> **TASK REQUIREMENTS**
From the first line to the last, set down the material exactly and drop every picture.

> **DATA EXTRACT**
########
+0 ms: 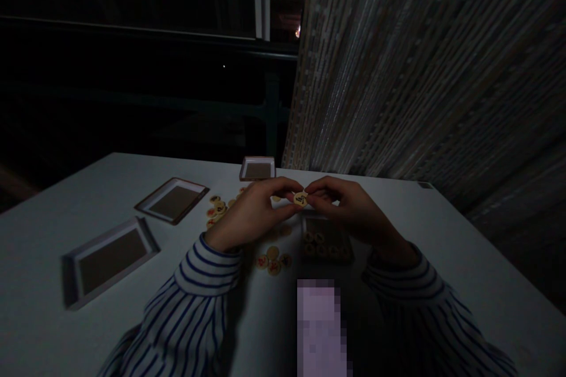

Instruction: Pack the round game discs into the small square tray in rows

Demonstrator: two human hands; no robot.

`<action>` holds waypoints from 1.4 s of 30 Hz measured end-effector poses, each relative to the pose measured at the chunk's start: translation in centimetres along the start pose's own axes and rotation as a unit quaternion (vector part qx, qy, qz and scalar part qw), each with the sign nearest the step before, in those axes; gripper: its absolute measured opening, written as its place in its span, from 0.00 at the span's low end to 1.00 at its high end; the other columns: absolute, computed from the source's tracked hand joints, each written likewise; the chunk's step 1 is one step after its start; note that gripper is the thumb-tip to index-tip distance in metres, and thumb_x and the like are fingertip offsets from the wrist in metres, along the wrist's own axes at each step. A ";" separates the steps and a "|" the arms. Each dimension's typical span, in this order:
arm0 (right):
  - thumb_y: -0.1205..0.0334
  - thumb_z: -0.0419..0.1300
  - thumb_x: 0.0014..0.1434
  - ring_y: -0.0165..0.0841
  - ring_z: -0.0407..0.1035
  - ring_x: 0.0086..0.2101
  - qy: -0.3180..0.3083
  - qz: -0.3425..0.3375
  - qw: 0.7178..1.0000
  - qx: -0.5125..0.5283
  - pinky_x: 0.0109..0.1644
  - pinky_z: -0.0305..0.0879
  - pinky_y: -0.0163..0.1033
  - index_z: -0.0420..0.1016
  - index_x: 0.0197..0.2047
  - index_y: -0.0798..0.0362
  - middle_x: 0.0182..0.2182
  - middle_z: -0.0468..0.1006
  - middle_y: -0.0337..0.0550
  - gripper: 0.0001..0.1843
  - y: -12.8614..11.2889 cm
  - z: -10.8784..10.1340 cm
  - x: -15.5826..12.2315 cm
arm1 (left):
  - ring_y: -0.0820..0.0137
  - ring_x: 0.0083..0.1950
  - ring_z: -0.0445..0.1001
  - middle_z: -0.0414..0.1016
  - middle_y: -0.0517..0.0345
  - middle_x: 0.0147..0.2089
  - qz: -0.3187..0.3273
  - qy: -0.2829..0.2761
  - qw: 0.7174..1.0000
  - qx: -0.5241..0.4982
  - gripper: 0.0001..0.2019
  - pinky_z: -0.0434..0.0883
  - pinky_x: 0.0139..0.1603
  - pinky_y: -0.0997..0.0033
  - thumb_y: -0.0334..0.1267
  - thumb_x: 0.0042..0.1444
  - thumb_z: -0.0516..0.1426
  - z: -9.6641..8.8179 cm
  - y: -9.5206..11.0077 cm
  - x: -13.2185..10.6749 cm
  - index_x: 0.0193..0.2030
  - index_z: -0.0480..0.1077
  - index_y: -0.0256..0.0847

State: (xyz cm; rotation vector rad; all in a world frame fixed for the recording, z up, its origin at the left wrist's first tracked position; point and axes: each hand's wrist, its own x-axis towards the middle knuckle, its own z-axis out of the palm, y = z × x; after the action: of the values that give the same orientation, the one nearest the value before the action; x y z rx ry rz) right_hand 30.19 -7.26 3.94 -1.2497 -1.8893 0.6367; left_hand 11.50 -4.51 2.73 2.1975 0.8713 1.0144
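Between the fingertips of both hands is a round Chinese chess piece (300,198), pale with a black character facing me. My left hand (260,206) pinches it from the left, and my right hand (342,203) grips its right edge. Below my right hand lies a dark tray (328,254) with several chess pieces along its near and left side. A small cluster of pieces (273,267) rests on the table to the left of that tray. More loose pieces (216,209) lie beyond my left forearm, partly hidden by it.
The white table (186,318) carries a shallow box part (110,259) at left, another tray (174,200) behind it and a smaller one (257,168) at the far edge. A string curtain (375,70) hangs behind the table at right. The scene is dim; a pixelated patch covers the near middle.
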 end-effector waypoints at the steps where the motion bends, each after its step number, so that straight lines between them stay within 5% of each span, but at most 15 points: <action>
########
> **SOLUTION TO THE PROBLEM**
+0 ms: 

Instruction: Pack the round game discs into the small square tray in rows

Demonstrator: two human hands; no robot.

`<action>` holds waypoints from 1.4 s of 30 Hz measured end-effector poses, each relative to the pose measured at the chunk's start: translation in centimetres along the start pose's own axes and rotation as a unit quaternion (vector part qx, qy, qz and scalar part qw), each with the sign nearest the step before, in those axes; gripper: its absolute measured opening, written as its place in its span, from 0.00 at the span's low end to 1.00 at its high end; the other columns: absolute, computed from the source's tracked hand joints, each written likewise; the chunk's step 1 is one step after its start; note that gripper is the thumb-tip to index-tip distance in metres, and thumb_x and the like are fingertip offsets from the wrist in metres, along the wrist's own axes at each step. A ";" separates the steps and a "|" the arms. Each dimension's typical span, in this order:
arm0 (right):
  - thumb_y: -0.1205..0.0334
  - thumb_z: -0.0419..0.1300
  - thumb_x: 0.0014..0.1434
  - ring_y: -0.0165..0.0841
  - ring_z: -0.0407..0.1035
  - ring_x: 0.0086..0.2101
  - qy: -0.3180..0.3083
  - qz: -0.3425..0.3375
  - qw: 0.7178..1.0000
  - qx: -0.5125..0.5283
  - pinky_x: 0.0109..0.1644
  - pinky_z: -0.0305..0.0879
  - pinky_y: -0.0163..0.1033
  - index_z: -0.0420..0.1016
  - index_x: 0.0197..0.2047
  - index_y: -0.0798..0.0362
  - middle_x: 0.0182..0.2182
  - middle_z: -0.0468..0.1006
  - middle_y: -0.0337..0.0550
  - gripper: 0.0001..0.1843
  - y: -12.8614..11.2889 cm
  - z: -10.8784..10.1340 cm
  - x: -15.5826..12.2315 cm
arm1 (left):
  - ring_y: -0.0820..0.0137
  - ring_x: 0.0083..0.1950
  - ring_z: -0.0445..0.1001
  - middle_z: -0.0414..0.1016
  - middle_y: -0.0517..0.0345
  - middle_x: 0.0147..0.2089
  - qz: -0.3187..0.3273
  - qy: -0.2829..0.2761
  - qw: 0.7174..1.0000
  - qx: -0.5241..0.4982
  - gripper: 0.0001..0.2019
  - pinky_z: -0.0434..0.0883
  - pinky_x: 0.0139..0.1603
  - pinky_y: -0.0997..0.0033
  - thumb_y: -0.0334..0.1267
  - thumb_x: 0.0042..0.1444
  - thumb_z: -0.0516..0.1426
  - z: -9.6641..8.8179 cm
  - y: -9.5206..11.0077 cm
  - x: -13.2185..10.6749 cm
  - index_x: 0.0193..0.2030
  - index_z: -0.0480..0.1077
  - index_y: -0.0256..0.0847

State: (xyz cm; rotation vector rad; all in a world frame fixed for the recording, z up, its origin at the left wrist's first tracked position; point and axes: each hand's wrist, its own x-axis towards the middle knuckle, its own z-axis out of the palm, y = z × x; after the action: of the values that give the same orientation, the one nearest the value before the action; x y z rx ry rz) right_hand 30.19 -7.26 3.94 -1.2497 -1.8893 0.6367; left_hand 11.50 -4.51 2.73 2.1975 0.8713 1.0144
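Between the fingertips of both hands is a round Chinese chess piece (300,198), pale with a black character facing me. My left hand (260,206) pinches it from the left, and my right hand (342,203) grips its right edge. Below my right hand lies a dark tray (328,254) with several chess pieces along its near and left side. A small cluster of pieces (273,267) rests on the table to the left of that tray. More loose pieces (216,209) lie beyond my left forearm, partly hidden by it.
The white table (186,318) carries a shallow box part (110,259) at left, another tray (174,200) behind it and a smaller one (257,168) at the far edge. A string curtain (375,70) hangs behind the table at right. The scene is dim; a pixelated patch covers the near middle.
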 end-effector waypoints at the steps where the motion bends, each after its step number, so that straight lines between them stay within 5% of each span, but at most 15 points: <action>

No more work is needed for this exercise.